In January 1901 it ran a story about Bessie Brown on its foreign page. She had married a ghost. The story reported that Bessie’s fiancé John Allen had died a few weeks before their wedding in Oklahoma and he always made her promise that if anything happened to him, she would marry his spirit.
When his spirit appeared to her one night, she said it was a sign, and she had to keep her part of the bargain. Here is the Echo story.
The article reported that people who passed the cottage could hear them talking and laughing just as if they were both in human form.

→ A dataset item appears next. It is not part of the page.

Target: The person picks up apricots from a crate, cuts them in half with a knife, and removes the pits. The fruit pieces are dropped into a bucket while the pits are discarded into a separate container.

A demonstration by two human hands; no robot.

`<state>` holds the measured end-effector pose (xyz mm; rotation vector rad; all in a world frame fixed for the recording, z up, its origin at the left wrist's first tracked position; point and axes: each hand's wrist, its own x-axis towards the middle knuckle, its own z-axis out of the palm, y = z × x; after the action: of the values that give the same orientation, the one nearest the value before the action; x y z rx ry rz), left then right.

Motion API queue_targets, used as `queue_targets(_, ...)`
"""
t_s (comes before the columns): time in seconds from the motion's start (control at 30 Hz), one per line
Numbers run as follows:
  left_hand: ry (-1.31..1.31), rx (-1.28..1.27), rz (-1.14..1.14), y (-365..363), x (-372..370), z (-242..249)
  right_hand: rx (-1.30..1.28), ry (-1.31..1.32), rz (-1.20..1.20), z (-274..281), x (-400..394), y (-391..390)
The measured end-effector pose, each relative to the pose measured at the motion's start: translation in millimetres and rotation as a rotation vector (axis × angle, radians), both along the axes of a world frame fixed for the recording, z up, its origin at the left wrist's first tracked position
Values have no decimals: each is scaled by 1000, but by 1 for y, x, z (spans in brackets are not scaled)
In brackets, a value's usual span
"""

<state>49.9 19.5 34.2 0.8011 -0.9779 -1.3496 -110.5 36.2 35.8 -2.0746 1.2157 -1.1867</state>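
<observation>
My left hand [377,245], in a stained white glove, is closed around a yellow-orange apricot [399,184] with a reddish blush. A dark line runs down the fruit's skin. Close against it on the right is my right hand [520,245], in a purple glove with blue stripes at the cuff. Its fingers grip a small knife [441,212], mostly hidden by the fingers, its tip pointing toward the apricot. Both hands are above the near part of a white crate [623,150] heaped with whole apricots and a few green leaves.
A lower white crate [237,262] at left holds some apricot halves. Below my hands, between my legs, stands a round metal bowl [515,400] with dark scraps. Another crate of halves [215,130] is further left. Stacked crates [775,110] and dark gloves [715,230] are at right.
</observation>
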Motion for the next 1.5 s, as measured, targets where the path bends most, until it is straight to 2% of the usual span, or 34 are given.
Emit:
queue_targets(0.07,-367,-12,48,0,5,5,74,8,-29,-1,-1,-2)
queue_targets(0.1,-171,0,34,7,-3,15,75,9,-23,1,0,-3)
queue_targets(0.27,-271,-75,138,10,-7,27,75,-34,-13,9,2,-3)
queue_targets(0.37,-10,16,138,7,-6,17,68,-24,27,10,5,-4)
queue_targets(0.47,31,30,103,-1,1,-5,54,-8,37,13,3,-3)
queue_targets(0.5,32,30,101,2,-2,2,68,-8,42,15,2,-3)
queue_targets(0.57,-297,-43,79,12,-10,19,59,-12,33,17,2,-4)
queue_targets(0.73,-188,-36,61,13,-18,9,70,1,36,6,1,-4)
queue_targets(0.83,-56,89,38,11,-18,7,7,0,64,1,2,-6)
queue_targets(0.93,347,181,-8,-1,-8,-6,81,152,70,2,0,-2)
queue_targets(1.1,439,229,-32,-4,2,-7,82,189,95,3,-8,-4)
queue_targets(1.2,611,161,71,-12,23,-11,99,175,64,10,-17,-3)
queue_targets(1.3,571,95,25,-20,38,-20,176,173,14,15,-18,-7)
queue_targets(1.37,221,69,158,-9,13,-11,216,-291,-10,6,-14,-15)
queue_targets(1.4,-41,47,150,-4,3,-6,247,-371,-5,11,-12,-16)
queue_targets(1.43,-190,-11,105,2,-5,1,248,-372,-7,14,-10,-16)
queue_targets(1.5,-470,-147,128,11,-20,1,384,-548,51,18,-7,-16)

Her father said: “Her mother and I feared the poor girl had lost her mind, so we sent to Dallas for a specialist to make an examination of her brain. He pronounced her mental condition perfectly normal and said that she was not under the influence of any drug. Her case is a strange one, and she must surely see the ghost she talks about so much.”
BLOW THAT
THE Fleet River had lifesaving equipment along the shoreline at various points in the 18th early century — pairs of bellows and a pipe to revive victims who fell in. But you needed to find tobacco because the pipe was inserted into the victim’s bottom and smoke puffed in. The warmth and stimulating powers of the tobacco would then bring the victim back from the dead, many doctors believed.
The British medical journal The Lancet reported how it all began in1746:
“A man’s wife was pulled from the water apparently dead. Amid much conflicting advice, a passing sailor proffered his pipe and instructed the husband to insert the stem into his wife’s rectum, cover the bowl with a piece of perforated paper, and blow hard. Miraculously, the woman revived.”